▸ TASK GOAL
Whenever a line of the entries below holds the string "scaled", copy that line and return it.

Records contained in a dataset
▬▬▬▬▬▬▬▬▬▬
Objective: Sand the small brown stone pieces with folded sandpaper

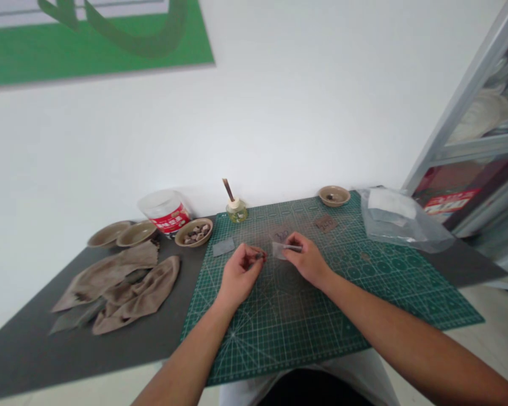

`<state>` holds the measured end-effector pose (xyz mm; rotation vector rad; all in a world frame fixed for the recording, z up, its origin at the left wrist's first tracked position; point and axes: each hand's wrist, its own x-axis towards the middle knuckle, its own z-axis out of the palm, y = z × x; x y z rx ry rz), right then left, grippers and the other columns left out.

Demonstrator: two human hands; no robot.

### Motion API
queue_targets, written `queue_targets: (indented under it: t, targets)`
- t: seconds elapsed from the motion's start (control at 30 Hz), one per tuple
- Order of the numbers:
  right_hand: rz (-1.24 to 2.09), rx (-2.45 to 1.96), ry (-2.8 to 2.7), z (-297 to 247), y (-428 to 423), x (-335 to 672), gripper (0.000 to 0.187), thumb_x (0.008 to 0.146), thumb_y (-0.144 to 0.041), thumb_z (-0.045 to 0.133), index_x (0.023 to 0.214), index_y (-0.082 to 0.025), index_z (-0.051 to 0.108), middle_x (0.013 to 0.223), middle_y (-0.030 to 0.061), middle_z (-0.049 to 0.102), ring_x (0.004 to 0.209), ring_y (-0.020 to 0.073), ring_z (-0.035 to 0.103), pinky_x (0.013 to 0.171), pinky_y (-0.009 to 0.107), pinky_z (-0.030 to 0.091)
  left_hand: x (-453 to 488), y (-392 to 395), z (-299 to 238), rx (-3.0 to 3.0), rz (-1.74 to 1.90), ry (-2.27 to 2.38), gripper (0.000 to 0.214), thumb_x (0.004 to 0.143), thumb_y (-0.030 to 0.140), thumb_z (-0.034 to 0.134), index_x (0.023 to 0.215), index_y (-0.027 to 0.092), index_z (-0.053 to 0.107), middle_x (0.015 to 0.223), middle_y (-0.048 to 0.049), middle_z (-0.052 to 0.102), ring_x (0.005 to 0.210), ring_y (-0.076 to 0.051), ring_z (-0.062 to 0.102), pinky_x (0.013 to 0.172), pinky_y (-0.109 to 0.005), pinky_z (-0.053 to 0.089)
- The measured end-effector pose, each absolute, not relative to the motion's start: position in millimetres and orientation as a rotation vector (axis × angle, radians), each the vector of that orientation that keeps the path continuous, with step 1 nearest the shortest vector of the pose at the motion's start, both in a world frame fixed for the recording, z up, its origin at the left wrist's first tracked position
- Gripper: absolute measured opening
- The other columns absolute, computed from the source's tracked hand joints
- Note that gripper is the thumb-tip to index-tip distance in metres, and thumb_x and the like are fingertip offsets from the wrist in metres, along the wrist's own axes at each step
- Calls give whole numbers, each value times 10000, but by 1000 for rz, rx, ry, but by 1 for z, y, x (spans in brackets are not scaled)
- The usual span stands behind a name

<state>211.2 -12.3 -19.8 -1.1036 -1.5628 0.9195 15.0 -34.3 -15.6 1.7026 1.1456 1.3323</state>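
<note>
Dark piece [259,256] in left hand [240,272], pale sheet [278,251] in right hand [306,259]

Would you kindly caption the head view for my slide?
Above a green gridded cutting mat, the left hand pinches a small dark piece and the right hand a thin pale sheet.

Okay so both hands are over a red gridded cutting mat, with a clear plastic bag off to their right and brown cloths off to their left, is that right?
Not quite: the gridded cutting mat is green, not red, as the head view shows. Both the left hand and right hand are over it, with the clear plastic bag and brown cloths where you said.
</note>
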Motion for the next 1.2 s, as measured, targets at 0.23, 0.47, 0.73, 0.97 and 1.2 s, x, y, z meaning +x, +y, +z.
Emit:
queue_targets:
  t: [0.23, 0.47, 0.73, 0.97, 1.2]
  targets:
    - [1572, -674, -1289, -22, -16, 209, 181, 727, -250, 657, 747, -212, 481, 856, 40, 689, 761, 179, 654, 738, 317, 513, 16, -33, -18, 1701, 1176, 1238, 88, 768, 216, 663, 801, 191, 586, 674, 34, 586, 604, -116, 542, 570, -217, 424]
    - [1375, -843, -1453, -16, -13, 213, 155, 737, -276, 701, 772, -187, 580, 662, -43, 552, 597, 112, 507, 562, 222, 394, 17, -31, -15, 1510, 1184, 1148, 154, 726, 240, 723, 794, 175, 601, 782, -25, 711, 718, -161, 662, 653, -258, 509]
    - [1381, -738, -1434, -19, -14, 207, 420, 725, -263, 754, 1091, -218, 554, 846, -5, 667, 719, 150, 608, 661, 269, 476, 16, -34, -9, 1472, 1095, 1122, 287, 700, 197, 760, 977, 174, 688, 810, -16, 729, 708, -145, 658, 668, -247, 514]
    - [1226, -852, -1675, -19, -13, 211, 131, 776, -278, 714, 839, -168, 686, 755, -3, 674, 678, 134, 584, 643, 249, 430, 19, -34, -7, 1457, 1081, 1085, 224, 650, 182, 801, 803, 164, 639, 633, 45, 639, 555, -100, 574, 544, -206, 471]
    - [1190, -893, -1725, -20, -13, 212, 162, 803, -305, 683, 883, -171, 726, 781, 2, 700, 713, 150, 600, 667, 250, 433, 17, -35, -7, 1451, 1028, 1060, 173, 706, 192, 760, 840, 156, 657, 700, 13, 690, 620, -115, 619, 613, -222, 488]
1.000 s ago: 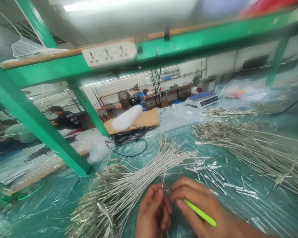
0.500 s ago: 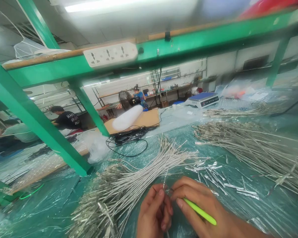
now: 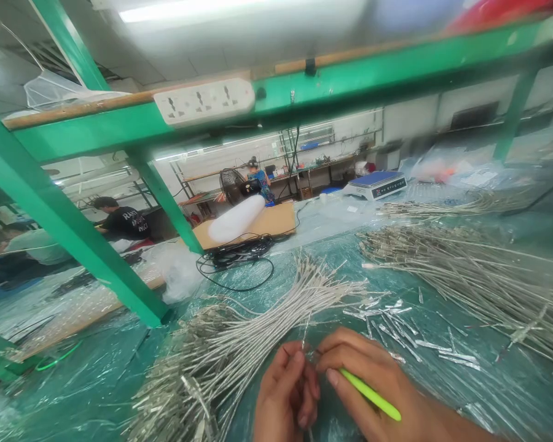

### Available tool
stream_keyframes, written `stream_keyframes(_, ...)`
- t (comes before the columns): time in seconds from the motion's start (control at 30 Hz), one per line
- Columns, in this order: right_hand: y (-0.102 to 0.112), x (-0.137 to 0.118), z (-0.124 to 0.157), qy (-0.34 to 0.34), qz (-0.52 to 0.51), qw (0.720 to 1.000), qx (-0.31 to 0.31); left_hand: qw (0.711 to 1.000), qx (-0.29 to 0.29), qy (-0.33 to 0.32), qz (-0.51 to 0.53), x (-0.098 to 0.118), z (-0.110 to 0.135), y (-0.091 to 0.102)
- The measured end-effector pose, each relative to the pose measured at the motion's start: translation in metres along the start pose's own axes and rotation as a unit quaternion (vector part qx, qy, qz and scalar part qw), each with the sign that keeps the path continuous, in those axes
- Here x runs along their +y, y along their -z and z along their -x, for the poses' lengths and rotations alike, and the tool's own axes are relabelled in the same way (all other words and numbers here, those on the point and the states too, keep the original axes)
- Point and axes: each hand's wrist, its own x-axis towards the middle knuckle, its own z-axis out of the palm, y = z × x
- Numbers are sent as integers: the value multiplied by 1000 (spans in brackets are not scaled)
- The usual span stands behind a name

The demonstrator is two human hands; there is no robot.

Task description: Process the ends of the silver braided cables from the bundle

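Near the bottom middle, my left hand (image 3: pixel 283 390) pinches a thin silvery cable (image 3: pixel 306 328), whose end sticks up above the fingertips. Close beside it on the right, my right hand (image 3: pixel 375 362) is closed around a slim tool with a bright yellow-green handle (image 3: pixel 371 396). The tool's working tip is hidden by the fingers, close to the pinched cable. To the left and behind the hands lies a fanned bundle of pale braided cables (image 3: pixel 262 325). Silvery foil-like strips (image 3: pixel 399 325) are scattered just beyond my right hand.
Another cable pile (image 3: pixel 470 276) lies at the right. Behind are a blue-topped weighing scale (image 3: pixel 375 184), coiled black cable (image 3: pixel 237 252) and cardboard (image 3: pixel 276 221). A green post (image 3: pixel 83 233) and a crossbar with a power strip (image 3: pixel 205 101) frame the bench. People sit further back.
Almost nothing differs. Both hands keep their hold and place, with only a very slight shift of the right hand and tool.
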Motion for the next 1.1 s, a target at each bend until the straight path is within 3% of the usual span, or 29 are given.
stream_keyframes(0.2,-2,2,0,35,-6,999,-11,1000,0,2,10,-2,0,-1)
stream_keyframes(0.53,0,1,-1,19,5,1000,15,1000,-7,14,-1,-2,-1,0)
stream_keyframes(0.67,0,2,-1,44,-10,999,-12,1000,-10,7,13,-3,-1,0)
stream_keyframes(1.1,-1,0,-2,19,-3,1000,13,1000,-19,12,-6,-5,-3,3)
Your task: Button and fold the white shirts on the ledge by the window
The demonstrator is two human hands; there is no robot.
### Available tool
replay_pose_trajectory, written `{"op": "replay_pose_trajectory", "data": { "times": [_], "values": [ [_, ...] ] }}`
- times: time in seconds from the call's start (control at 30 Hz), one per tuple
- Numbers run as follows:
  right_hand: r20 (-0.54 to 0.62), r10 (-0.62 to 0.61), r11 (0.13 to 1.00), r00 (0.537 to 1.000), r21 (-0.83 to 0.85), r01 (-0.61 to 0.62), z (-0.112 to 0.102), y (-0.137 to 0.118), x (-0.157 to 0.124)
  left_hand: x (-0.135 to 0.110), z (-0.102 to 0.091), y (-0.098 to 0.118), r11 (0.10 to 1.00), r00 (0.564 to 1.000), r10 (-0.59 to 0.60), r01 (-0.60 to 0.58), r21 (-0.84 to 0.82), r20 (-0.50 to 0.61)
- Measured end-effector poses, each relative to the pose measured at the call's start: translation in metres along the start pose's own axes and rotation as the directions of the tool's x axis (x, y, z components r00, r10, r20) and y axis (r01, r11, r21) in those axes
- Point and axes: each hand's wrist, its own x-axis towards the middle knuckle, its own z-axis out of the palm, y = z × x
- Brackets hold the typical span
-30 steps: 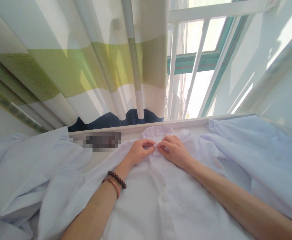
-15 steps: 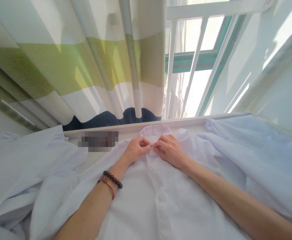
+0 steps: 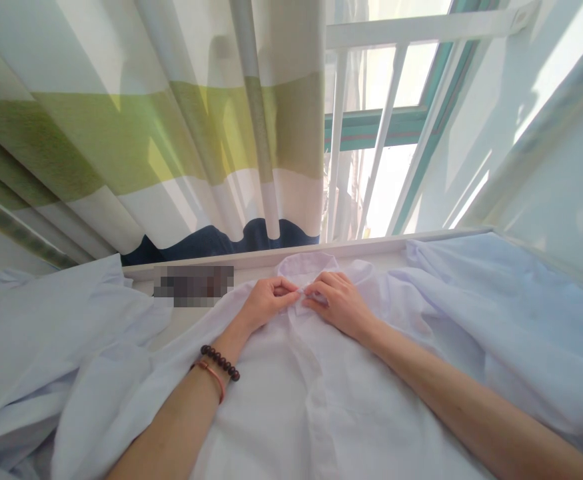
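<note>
A white shirt (image 3: 266,393) lies spread out front side up, its collar (image 3: 307,264) at the far end and its front placket running down towards me. Just below the collar, my left hand (image 3: 267,301) pinches the fabric between thumb and fingers. Facing it almost tip to tip, my right hand (image 3: 338,301) pinches the same spot of the shirt from the other side. Any button between the fingertips is too small to make out. A dark beaded bracelet (image 3: 220,363) and a copper-coloured bangle (image 3: 212,380) sit on my left wrist.
More white garments (image 3: 36,333) lie heaped at the left. A blurred-out dark object (image 3: 194,287) rests near the back ledge (image 3: 366,250). Behind hang white and green curtains (image 3: 181,133), beside a window with white bars (image 3: 384,133). A pale wall stands at the right.
The view has shifted slightly. Both hands keep their pinch at the collar, with only a tiny shift of the fingers. The shirt lies as before.
</note>
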Motion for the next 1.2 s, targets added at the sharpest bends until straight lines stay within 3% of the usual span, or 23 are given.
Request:
{"op": "replay_pose_trajectory", "data": {
  "times": [0.17, 0.93, 1.2],
  "values": [
    [-0.04, -0.078, 0.996, 0.996, -0.035, 0.077, 0.0001, -0.0023, 0.0001, 0.0018, -0.006, -0.0012, 1.0, 0.997, 0.009, -0.007, -0.026, 0.081],
    [-0.03, -0.22, 0.97, 0.975, -0.115, 0.215, -0.0022, -0.0067, 0.0011, 0.0047, -0.0043, -0.0014, 0.999, 0.995, 0.035, -0.038, 0.025, 0.093],
    [-0.101, -0.109, 0.993, 0.989, -0.055, 0.103, 0.0014, -0.0051, -0.0001, 0.0047, -0.0057, -0.0003, 0.998, 0.995, 0.037, -0.033, -0.046, 0.097]
  ]
}}
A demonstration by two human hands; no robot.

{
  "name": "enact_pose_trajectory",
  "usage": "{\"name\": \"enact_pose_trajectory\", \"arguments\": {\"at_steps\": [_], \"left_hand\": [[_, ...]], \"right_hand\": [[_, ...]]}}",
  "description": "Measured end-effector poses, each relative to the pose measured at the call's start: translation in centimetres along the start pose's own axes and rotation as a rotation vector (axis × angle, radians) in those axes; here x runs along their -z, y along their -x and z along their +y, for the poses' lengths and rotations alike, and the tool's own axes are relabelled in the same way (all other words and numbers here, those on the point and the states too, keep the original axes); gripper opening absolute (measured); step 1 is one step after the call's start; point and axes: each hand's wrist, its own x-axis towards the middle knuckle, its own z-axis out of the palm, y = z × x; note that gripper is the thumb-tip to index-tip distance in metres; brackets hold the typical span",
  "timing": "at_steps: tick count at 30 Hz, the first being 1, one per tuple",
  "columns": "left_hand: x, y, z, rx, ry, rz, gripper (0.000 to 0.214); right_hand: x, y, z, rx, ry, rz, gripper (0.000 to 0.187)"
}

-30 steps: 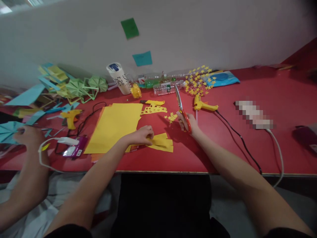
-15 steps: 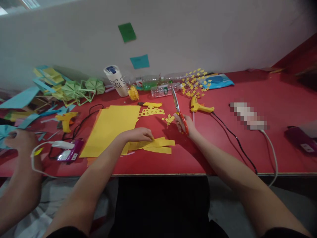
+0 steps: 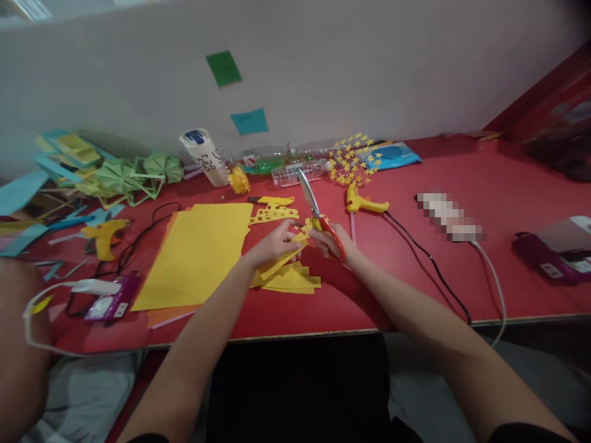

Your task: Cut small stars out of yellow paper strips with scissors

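My left hand point(image 3: 273, 244) pinches a yellow paper strip point(image 3: 281, 261) and holds it lifted above a small pile of yellow paper strips point(image 3: 290, 282) on the red table point(image 3: 415, 277). My right hand point(image 3: 331, 243) grips red-handled scissors point(image 3: 318, 212), blades pointing away from me and up to the left. The two hands are close together, nearly touching. A stack of yellow paper sheets point(image 3: 198, 252) lies just left of my left hand. Yellow cut-out scraps with star holes point(image 3: 272, 212) lie beyond my hands.
A yellow glue gun point(image 3: 364, 203) with a black cord lies right of the scissors, another glue gun point(image 3: 104, 234) at left. Yellow paper stars point(image 3: 353, 160), plastic bottles point(image 3: 290, 169), a white cup point(image 3: 203, 157) and green folded fans point(image 3: 124, 175) line the wall. Another person's arm point(image 3: 21, 344) is at far left.
My left hand lifted a yellow strip off the pile and moved right. My right hand brought the scissors left to meet it. The view shifted slightly right.
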Motion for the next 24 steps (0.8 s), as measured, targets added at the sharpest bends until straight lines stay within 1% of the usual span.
{"name": "enact_pose_trajectory", "arguments": {"at_steps": [3, 5, 9, 13, 16, 21, 24], "left_hand": [[-0.9, -0.6, -0.7, -0.047, 0.102, 0.014, 0.049], [-1.0, -0.7, -1.1, -0.06, 0.152, 0.026, 0.051], [-0.7, -0.5, -1.9, -0.03, 0.195, 0.033, 0.05], [-0.7, -0.3, -2.5, 0.007, 0.175, 0.067, 0.043], [-0.7, -0.3, -2.7, 0.022, 0.155, 0.047, 0.036], [-0.8, -0.1, -2.4, 0.039, 0.164, -0.015, 0.023], [-0.7, 0.1, -2.4, 0.024, 0.209, -0.046, 0.026]], "right_hand": [[-0.5, 0.6, -0.7, -0.009, 0.104, -0.025, 0.036], [-0.8, 0.8, -0.9, -0.025, 0.107, 0.003, 0.036], [-1.1, 0.5, -0.4, -0.081, 0.083, -0.012, 0.028], [-1.2, 0.3, 0.4, -0.114, 0.13, -0.025, 0.022], [-1.3, 0.4, 0.7, -0.088, 0.133, 0.026, 0.021], [-1.3, 0.7, 0.6, -0.002, 0.111, 0.104, 0.02], [-1.4, 0.9, 0.4, 0.026, 0.1, 0.151, 0.018]]}}
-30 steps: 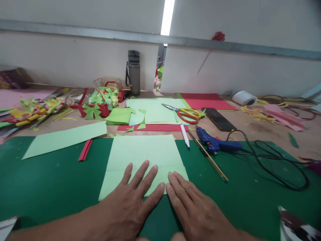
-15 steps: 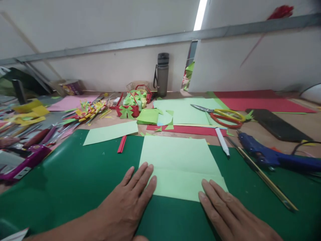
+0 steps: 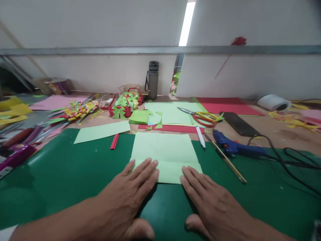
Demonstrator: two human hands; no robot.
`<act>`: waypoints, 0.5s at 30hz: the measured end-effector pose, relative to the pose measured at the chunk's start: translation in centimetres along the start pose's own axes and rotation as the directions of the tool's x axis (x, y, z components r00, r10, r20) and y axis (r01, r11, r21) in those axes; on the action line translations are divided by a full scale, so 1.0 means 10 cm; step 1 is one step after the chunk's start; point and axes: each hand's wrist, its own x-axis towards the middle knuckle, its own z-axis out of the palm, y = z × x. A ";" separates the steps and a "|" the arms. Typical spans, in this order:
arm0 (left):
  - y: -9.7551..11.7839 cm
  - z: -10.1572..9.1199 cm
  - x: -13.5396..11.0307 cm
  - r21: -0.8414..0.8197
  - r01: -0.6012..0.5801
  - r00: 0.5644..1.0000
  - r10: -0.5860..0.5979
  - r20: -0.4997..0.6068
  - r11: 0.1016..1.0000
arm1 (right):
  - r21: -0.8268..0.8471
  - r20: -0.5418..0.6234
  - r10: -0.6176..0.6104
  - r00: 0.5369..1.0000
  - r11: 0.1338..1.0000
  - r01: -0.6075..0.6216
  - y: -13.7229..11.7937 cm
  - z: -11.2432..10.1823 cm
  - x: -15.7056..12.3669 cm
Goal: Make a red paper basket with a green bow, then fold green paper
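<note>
A light green sheet of paper (image 3: 165, 147) lies on the dark green mat (image 3: 75, 180), its near part folded over along a crease across its width. My left hand (image 3: 135, 187) rests flat on the near left part of the fold, fingers stretched out. On the near right corner lie the fingertips of my right hand (image 3: 210, 197), also outstretched, with the thumb apart. Neither hand grips anything. Behind the sheet are a light green paper strip (image 3: 100, 132) and a small red strip (image 3: 114, 141). A white marker (image 3: 200, 137) lies to its right.
Scissors (image 3: 200, 117), a phone (image 3: 239, 124), a blue glue gun (image 3: 235, 145) with its cable and a slim brass-coloured tool (image 3: 229, 162) lie right. Behind stand a grey bottle (image 3: 153, 82) and small red paper baskets (image 3: 120, 111). A purple tool (image 3: 18, 155) is at left.
My view has shifted right and tilted. The left hand has slid further over the fold, covering its left end. The right hand remains at the near right corner, its thumb now showing.
</note>
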 end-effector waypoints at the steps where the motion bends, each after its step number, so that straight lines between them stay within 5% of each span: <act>1: 0.01 -0.01 0.10 -0.062 -0.057 0.997 0.060 0.051 0.996 | 0.009 0.016 -0.005 1.000 1.000 0.005 0.01 -0.01 -0.01; 5: 0.02 0.00 0.28 -0.194 -0.119 0.982 0.145 0.123 0.974 | 0.050 0.087 0.028 0.996 0.998 -0.033 0.05 -0.04 -0.18; 11: -0.03 0.00 0.16 -0.211 -0.102 0.985 0.128 0.113 0.972 | 0.082 0.160 0.177 0.971 0.978 -0.192 0.15 -0.17 -0.39; 15: -0.04 0.01 0.16 -0.208 -0.128 0.985 0.149 0.088 0.970 | 0.369 0.210 0.430 0.878 0.797 -0.478 0.26 -0.45 -0.01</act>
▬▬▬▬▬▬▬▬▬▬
▸ SOLUTION
- Calls give whole numbers, each value times 10000, but by 1000 for rz, rx, ry, but by 1 for z, y, x (spans in brackets are not scaled)
- Numbers are sent as integers: the value multiplied by 1000 (spans in brackets are not scaled)

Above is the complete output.